The framework will give you entries to log. The entries will look like “LOG <string>”, where the string is a base64-encoded unique identifier. The string should be added to the log and committed. Both the leaders and the followers should add the entry to their logs (as reported by a STATE log[...] message). Once the message is committed, the leader should acknowledge the commit and its log position “COMMITTED <string> k”. (This should not be done until the message has been replicated, of course.)

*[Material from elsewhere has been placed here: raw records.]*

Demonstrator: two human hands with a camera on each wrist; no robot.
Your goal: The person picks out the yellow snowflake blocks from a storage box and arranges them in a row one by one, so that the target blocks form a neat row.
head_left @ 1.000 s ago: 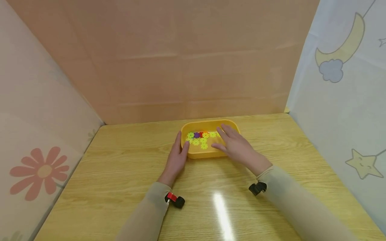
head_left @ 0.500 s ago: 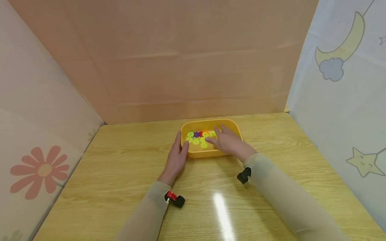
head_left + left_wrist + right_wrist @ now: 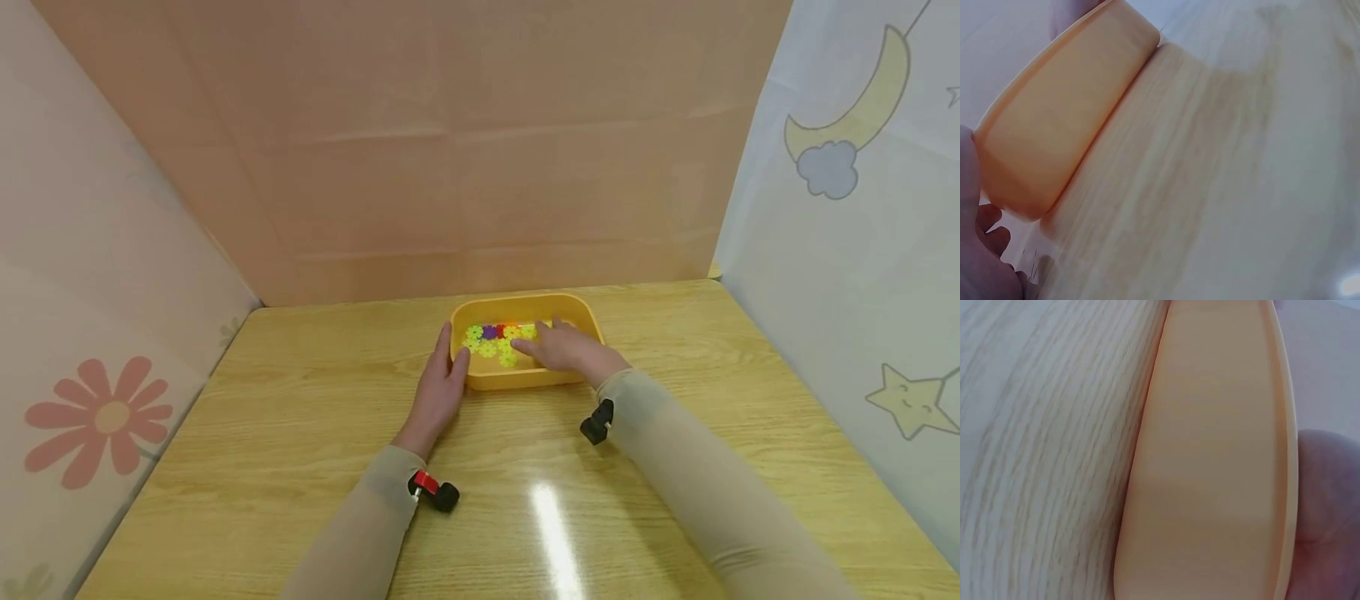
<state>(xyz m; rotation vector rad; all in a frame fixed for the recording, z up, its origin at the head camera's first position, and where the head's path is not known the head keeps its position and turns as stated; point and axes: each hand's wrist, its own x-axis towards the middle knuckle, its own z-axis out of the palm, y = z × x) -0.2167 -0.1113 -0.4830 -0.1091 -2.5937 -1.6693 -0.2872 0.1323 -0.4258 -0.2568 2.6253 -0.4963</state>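
Observation:
A yellow plastic tray [image 3: 525, 381] sits toward the back of the table. My left hand [image 3: 435, 396] holds its left end, thumb at the front corner of the rim and fingers along the outer side. Several flower-shaped plastic pieces lie in the tray: mostly yellow-green ones [image 3: 507, 359], plus a purple piece [image 3: 489, 332] and a red piece [image 3: 501, 332]. My right hand [image 3: 564, 347] reaches over the front rim into the right half, thumb spread apart and fingertips low by the pieces. The right wrist view shows the tray's front wall [image 3: 1216, 456] with my right hand [image 3: 1329, 500] behind it.
The wooden table [image 3: 315, 417] runs up to a tan back panel [image 3: 375, 208]. Printed side panels stand on either side, with a red flower [image 3: 111, 418] at left and a moon [image 3: 855, 117] at right. A light glare [image 3: 555, 533] shows on the near tabletop.
My right hand has moved left and lowered deeper into the tray. My left hand stays at the tray's left end, and the pieces in view lie about the same.

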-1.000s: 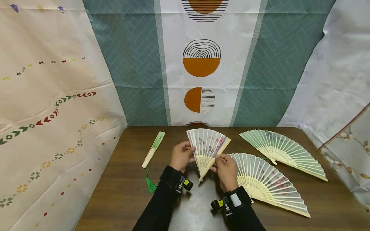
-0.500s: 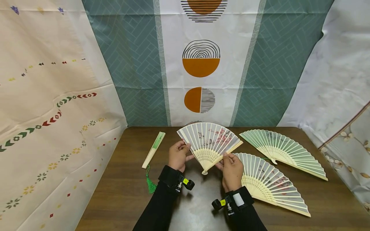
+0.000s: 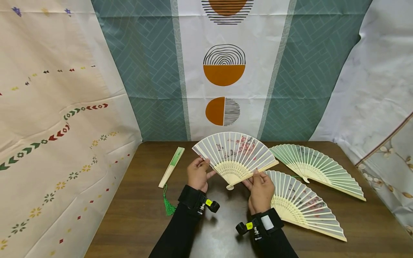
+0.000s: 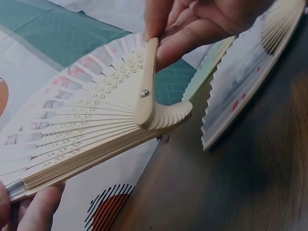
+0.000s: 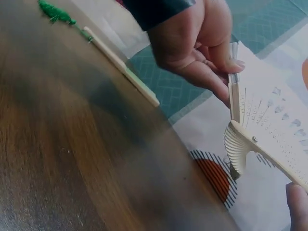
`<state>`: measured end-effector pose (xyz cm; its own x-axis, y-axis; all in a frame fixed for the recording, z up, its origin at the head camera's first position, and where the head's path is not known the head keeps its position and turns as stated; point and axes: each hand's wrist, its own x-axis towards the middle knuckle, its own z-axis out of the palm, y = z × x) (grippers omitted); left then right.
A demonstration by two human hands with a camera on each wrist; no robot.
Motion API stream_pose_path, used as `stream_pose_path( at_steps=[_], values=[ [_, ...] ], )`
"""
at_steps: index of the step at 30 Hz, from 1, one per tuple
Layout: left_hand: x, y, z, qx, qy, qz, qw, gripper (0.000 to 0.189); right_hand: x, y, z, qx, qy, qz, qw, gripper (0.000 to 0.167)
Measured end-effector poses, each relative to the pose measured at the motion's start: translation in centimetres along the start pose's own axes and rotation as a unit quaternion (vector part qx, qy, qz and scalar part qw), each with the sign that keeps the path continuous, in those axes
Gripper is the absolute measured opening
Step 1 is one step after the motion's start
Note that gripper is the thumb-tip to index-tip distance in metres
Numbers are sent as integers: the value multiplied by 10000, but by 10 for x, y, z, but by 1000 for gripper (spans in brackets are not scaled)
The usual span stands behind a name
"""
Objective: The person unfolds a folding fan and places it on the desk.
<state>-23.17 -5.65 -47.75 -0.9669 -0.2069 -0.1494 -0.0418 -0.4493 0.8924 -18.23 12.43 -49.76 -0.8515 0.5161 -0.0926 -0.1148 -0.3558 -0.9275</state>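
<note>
A white folding fan [image 3: 237, 150] with pink blossom print is spread wide between the two hands, held above the table. My left hand [image 3: 197, 175] pinches its left edge between thumb and fingers. On the other side my right hand [image 3: 260, 190] pinches the right guard stick. In the left wrist view the fan's ribs [image 4: 82, 130] fan out from a metal rivet near the pivot; several ribs next to the left hand still lie stacked together. The right wrist view has the fan's pivot end [image 5: 235, 149] hanging below the left hand's fingers.
An open white fan [image 3: 304, 208] lies on the wooden table [image 3: 129, 222] at right, with an open green fan [image 3: 317, 170] behind it. At left lies a folded green fan [image 3: 171, 167] with a green tassel [image 3: 169, 207]. Patterned cloths [image 3: 155, 71] hang behind.
The held fan has spread from a narrow wedge to a wide arc. It has risen a little, and the right hand has moved right, away from the left hand.
</note>
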Motion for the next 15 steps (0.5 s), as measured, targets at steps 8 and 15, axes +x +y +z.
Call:
stream_pose_path(
  at_steps=[8,15],
  values=[
    [-1,-2,2,-554,258,92,9981,9,0,-2,-1,325,183,89,9993,32],
    [0,-5,5,-991,383,218,9941,23,0,-3,-3,776,346,232,9961,23]
  ],
)
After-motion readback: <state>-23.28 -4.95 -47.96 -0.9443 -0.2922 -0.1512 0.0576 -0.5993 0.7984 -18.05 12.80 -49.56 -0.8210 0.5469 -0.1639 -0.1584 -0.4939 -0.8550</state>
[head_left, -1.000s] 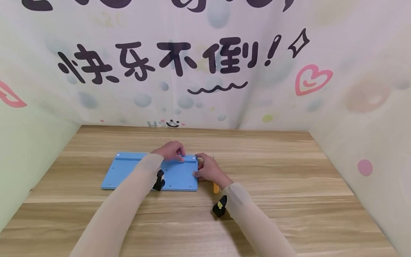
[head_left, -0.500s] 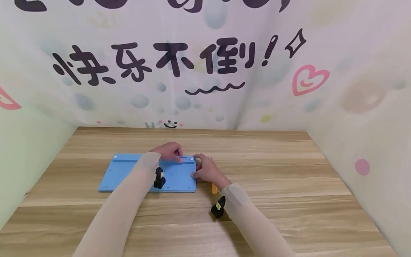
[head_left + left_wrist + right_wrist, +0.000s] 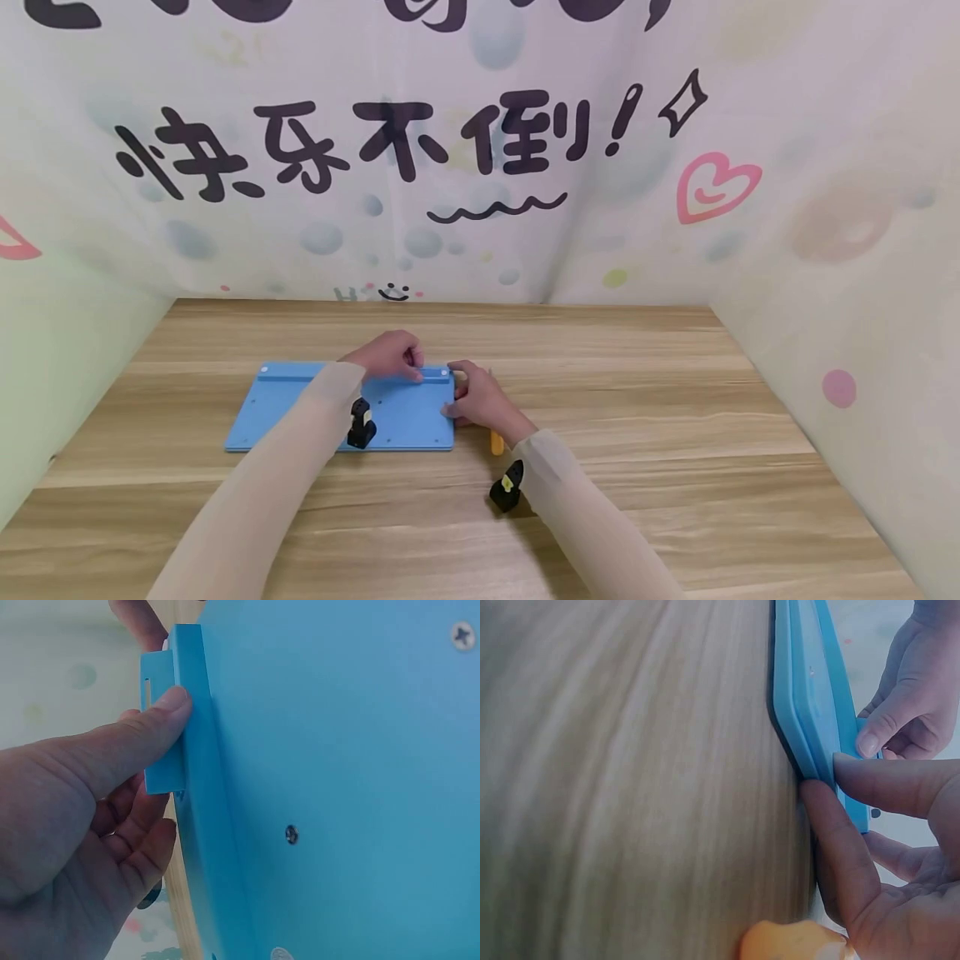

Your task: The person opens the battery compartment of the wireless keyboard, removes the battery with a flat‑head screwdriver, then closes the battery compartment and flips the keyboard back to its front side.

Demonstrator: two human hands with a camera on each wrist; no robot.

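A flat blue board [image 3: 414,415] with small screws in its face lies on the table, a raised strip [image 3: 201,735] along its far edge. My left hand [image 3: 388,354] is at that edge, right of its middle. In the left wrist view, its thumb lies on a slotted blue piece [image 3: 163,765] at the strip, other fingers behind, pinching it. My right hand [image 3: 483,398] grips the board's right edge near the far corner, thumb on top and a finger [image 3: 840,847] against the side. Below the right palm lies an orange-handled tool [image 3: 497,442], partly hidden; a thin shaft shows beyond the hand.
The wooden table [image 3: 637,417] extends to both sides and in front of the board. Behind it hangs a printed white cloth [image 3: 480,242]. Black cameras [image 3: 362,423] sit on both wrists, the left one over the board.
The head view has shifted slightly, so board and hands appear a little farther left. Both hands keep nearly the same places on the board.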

If a node receives a LOG message while not in a LEADER state, it is allowed to ignore it. (Real Raft would reply to the message with an error redirecting the request to the leader.) Also, if a term changes before the leader has a chance to fully commit a message, it is no longer required to send a response, whether the message is committed or not.

Running the node

To run the node, you should have an executable called raft in the base directory of your submission. If you are using a compiled language, such as Go or C++, you MUST include a Makefile that compiles the executable. Otherwise, you can make it a shell script, such as:

python3 raft.py $@

Remember to make the script executable (chmod +x raft). Your executable will take 2 arguments: the identity of the current raft node and the number of nodes; e.g., raft 3 5.

Getting Started

The framework code is published on GitHub; you can download the latest version at https://github.com/nikitaborisov/raft_mp:

git clone https://github.com/nikitaborisov/raft_mp.git

To run the framework, you will need a recent version of Python. You can install Python3.10 on a VM by running:

cd
wget https://courses.engr.illinois.edu/cs425/fa2021/assets/python3.10.tar.gz
cd /usr/local
sudo tar xzvf ~/python3.10.tar.gz
cd

After this, you should be able to run the pinger code:

cd ~/raft_mp
python3.10 framework.py 3 python3.10 pinger.py

If you want to log messages, you will need to install the aioconsole module:

pip3.10 install aioconsole

Checkpoints

Checkpoint one (CP1) has to implement the leader election component only, without the logging component. The second checkpoint (CP2) should implement full functionality. We will retest your CP1 functionality in your CP2 submission so you will get some points for implementing it if you do not get it finished fro CP2. (Conversely, make sure your implementation of CP2 does not regress in CP1 functionality!)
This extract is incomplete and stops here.